繰り返しになるが、デジタル通貨は中央銀行によって発行され、コントロールされる。紙幣と異なりデジタル通貨では電子的な情報がコンピュータに残るので匿名性を保持できない。中国人民銀行によって、中国経済における資金の流れ、国民のお金の使い方などを監視できることになる。
デジタル通貨はリアルタイムで発行され、災害にあった被害者や詐欺にあった被害者が当局に駆け込めば相手をすぐに識別することができるようなメリットもある。とともに習近平主席による専制政治を一段と強化する新たな権能を増やすことになる。
既に中国ではアリペイやテンセントなどのデジタル決済の情報が政府に筒抜けになっていることはよく知られている。また中国では町中に設置しているカメラで数億人の顔認証ができるようになっている。ただちに道路での横断違反者に罰金を科すことも始まっている。
デジタル通貨の導入で、違反行為を見つけたら直ちに罰金の支払いを命じることもできよう。逆に言えば、いまさらデジタル通貨から得られる情報にたよらずとも個人情報の管理はすでに万全である。
また政府は、ドルが圧倒的な地位を占める国際的な資金決済の世界においてもデジタル人民元の利用拡大を通じて国際的な決済シェアを引き上げたい考えだと言われる。BISの調査によれば、ドルは国際的な決済通貨として88%のシェアを誇っている。一方で人民元は4%に過ぎない。
しかし、いまのところ、デジタル人民元がドルに代わって国際的な銀行の決済上の地位を占めることはなかろうと予想されている。国際通貨というのは貿易取引などにおける他通貨との交換性、資本取引や直接投資における自由度などによって決定される。この点、中国は米国、ユーロ圏に比べてはるかに及ばない。
さらにドルの国際的な資金決済は、ブラッセルに本拠を置く国際銀行通信協会(SWIFT)の大規模システムを通じる銀行間決済で行われている。同システムは、世界一の効率性、信頼性を誇るクロスオーバー(国境を越えた)決済システムである。
デジタル人民元は経済合理性の観点からの国際化は果たせないかもしれないが、その存在は政治的には有効であろう。米国は、いわゆる「ドルの武器化」を政治的に利用してきた。米国は核開発を進める北朝鮮、イランに対する経済制裁を行い、彼らの経済の締め付けに大きな効果をあげた。
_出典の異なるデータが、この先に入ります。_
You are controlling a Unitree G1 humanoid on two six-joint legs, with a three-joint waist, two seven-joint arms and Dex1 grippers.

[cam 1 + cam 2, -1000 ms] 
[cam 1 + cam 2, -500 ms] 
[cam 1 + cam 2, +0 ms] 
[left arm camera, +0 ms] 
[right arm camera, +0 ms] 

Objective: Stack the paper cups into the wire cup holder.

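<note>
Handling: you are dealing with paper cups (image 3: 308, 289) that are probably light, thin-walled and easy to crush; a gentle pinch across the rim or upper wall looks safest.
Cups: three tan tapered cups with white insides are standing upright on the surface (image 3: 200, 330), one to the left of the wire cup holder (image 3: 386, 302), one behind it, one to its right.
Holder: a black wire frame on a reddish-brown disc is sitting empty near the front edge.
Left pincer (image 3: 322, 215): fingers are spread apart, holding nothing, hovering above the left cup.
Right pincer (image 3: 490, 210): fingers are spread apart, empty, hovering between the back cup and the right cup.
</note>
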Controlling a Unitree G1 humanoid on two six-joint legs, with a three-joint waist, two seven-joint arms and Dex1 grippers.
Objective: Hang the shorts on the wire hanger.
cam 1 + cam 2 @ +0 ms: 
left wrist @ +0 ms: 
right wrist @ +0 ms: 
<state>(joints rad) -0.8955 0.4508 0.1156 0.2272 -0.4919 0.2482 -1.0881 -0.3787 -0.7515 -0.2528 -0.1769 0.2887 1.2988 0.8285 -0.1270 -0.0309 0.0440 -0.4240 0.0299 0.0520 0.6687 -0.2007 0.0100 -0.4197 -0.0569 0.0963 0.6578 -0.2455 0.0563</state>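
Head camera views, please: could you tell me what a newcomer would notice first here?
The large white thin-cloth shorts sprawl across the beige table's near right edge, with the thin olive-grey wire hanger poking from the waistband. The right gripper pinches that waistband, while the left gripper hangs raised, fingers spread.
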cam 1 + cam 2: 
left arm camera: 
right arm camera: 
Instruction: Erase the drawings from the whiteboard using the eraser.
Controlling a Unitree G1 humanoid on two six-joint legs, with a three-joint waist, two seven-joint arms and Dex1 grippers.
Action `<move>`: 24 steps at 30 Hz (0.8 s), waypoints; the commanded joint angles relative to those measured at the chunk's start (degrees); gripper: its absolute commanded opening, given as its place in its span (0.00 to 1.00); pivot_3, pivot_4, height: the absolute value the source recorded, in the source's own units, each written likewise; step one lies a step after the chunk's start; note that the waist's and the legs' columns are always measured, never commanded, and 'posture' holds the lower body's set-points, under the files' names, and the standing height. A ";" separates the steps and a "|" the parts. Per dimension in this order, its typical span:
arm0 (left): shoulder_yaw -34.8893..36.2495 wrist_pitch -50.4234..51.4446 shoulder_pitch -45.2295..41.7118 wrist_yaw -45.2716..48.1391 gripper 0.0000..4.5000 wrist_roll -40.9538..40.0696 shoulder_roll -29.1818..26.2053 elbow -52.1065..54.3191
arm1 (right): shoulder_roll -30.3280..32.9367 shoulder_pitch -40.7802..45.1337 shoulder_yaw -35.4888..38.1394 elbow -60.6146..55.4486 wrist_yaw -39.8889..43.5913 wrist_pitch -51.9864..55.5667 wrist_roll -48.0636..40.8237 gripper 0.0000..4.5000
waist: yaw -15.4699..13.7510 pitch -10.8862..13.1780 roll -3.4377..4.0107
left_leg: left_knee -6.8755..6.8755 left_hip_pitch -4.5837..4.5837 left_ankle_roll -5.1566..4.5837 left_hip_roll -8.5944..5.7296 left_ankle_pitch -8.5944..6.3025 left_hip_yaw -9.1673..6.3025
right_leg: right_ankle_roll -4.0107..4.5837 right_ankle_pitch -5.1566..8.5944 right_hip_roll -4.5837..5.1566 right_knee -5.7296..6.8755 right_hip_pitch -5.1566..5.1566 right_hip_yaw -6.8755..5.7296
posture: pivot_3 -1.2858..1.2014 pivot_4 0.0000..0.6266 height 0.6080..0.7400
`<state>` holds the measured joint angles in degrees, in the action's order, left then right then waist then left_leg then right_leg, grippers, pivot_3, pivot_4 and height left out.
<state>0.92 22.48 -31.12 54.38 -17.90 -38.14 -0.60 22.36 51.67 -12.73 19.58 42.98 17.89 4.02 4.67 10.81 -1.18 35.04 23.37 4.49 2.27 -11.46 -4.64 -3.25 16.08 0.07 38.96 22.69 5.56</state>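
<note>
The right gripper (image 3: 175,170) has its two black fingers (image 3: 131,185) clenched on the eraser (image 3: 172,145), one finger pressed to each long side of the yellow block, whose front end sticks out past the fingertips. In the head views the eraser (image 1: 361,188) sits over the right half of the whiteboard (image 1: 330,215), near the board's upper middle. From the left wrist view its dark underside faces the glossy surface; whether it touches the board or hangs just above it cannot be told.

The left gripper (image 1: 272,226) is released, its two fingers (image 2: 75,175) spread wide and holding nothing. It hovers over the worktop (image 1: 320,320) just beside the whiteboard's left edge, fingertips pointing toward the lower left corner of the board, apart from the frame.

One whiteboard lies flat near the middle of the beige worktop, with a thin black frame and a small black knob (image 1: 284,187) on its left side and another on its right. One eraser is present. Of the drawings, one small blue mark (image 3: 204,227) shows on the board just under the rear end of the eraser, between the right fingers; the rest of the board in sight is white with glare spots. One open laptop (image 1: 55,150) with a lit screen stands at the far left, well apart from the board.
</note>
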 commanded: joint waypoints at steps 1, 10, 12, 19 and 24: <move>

スイスの銀行は有名な守秘義務を盾に8年前、脱税に関する決着で米国政府の憤激を買った。2月のミャンマーでのクーデターでは米国はミャンマー国軍幹部の金融資産を凍結する制裁を打ち出した。米国財務省の制裁対象国家ならびに個人に関するデータベースは事実上、地球上のすべての国家が対象に含まれている。
デジタル人民元は米国の知らないところで決済することができる。ドル決済ではないので米国の監視下にある銀行間国際決済システムであるSWIFTを利用する必要がない。このような米国の制裁能力を弱める機会を与えることがデジタル人民元導入の「核心的な」狙いかもしれない。
米国の制裁対象が急速に拡大しており、中国では今や250先以上が登録されている。国際的利用が限られた分野となるとしても、ファーウエイなどの中国企業、経営者が米国から経済制裁を課される時代にあっては彼らにとって大きな救いとなるかもしれない。
香港のキャリーラム行政長官も市民の自由を奪ったとして制裁対象とされて、長官は自宅に現金を積み上げている、と伝えられる。銀行預金として預けていれば銀行自身が制裁対象となってしまうからだ。米国が決済情報をうかがえないルートの開発は政治的にはメリットがあると言えよう。